Stadio dell'Avellino Calcio

In onore di Adriano Lombardi anche quest’anno l’iniziativa di solidarietà “Un calcio alla Sla”, nata per sostenere l’Aisla (Associazione Italiana Sclerosi Laterale Amiotrofica). Una figura molto importante per il calcio avellinese e non solo. Infatti l’ex capitano dei lupi è stato anche un attivo sostenitore della ricerca per la cura della malattia degenerativa e progressiva del sistema nervoso.

Colpito dalla Sla, infatti, divenne attivista dell’Associazione Luca Coscioni e fu nominato presidente onorario dell’Avellino. Stessa società che nel 2008, ad un anno dalla morte, ha ritirato la sua maglia col numero 10, e nel 2011 gli ha intitolato lo Stadio Partenio. E’ in sua memoria che si terrà quest’iniziativa, un momento di partecipazione ma anche di riflessione e diffusione di informazioni sulla malattia che colpì il Capitano dell’Avellino.

Adriano Lombardi AvellinoGrazie al coinvolgimento dell’imprenditoria locale, soprattutto vitivinicola, da dal 2007 ogni anno “Un calcio alla Sla” ricorda il capitano Lombardi e raccoglie fondi per la ricerca sulla sclerosi laterale amiotrofica. L’iniziativa si terrà l’1 e il 2 dicembre prossimi presso il Circolo della Stampa di Avellino, in Corso Vittorio Emanuele.
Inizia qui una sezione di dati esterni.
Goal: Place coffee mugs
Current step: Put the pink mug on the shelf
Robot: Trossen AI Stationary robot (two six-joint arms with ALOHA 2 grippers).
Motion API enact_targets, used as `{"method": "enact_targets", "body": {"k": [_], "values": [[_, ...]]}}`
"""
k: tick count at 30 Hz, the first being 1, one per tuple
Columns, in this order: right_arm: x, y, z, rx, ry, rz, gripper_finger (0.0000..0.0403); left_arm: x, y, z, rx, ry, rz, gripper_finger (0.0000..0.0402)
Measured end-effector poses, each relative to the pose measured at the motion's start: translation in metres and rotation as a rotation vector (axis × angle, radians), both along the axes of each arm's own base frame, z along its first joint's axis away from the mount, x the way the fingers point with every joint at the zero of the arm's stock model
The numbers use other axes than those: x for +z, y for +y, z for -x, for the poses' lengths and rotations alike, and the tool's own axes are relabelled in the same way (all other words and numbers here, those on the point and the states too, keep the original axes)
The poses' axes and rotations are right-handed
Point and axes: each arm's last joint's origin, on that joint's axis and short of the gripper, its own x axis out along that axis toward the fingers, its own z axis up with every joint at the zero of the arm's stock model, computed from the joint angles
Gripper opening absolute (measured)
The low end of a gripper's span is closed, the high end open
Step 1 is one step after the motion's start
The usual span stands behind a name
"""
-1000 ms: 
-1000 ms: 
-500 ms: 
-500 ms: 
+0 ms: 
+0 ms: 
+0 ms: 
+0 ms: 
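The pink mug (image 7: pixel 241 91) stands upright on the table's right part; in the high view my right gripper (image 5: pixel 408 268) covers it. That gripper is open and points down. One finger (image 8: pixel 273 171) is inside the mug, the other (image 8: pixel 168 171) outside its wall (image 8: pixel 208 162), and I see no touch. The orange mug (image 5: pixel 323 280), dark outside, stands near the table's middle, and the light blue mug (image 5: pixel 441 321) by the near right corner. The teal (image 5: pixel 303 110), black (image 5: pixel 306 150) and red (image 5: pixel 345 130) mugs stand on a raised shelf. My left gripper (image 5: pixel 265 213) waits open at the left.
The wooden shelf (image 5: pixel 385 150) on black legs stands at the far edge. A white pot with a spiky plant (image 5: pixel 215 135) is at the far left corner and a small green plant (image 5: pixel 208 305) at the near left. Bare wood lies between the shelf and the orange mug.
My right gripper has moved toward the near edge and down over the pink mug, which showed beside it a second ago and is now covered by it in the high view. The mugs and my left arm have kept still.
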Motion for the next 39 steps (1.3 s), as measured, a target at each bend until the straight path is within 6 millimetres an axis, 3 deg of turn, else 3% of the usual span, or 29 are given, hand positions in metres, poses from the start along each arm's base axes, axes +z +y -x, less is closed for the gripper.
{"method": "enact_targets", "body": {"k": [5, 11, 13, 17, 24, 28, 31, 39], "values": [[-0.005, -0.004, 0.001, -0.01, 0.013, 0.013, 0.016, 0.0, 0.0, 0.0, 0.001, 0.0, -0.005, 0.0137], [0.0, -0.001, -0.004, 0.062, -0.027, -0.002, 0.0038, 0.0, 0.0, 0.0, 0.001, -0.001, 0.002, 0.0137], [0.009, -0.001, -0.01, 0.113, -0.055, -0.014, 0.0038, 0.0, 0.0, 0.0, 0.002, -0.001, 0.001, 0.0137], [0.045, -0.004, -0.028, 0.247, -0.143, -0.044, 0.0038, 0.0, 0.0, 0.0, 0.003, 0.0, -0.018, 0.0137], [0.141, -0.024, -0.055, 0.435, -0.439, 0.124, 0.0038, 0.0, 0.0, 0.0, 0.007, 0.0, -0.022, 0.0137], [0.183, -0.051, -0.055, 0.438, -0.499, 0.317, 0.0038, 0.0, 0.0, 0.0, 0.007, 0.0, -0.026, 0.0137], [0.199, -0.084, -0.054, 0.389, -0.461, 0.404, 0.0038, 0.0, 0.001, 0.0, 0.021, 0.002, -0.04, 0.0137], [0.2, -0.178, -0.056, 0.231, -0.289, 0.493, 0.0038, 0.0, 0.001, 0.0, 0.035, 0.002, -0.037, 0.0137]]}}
Dalle ore 10 alle 13 e dalle 17 alle 20 sarà possibile acquistare le numerose tipologie di vino messe a disposizione dalle cantine irpine, che saranno vendute al prezzo simbolico di 5 euro, oltre alla pasta di Grano Armando e Pasta Baronia. Oltre alla vendita solidale di vini irpini sarà distribuito materiale informativo sulla Sla ed una mostra fotografica dedicata ad Adriano Lombardi.

Tra le iniziative anche una lotteria solidale con premi per tutti. Inoltre domenica 2 dicembre, alle ore 11, sempre presso il Circolo della Stampa, si terrà un importante momento di confronto e di dibattito sulla Sla e sull’assistenza alle persone affette da sclerosi laterale amiotrofica. Interverranno i referenti dell’Aisla, operatori sanitari, volontari e famiglie. Un appuntamento simbolico di grande importanza, dunque, per testimoniare in modo concreto la propria vicinanza a chi ha bisogno.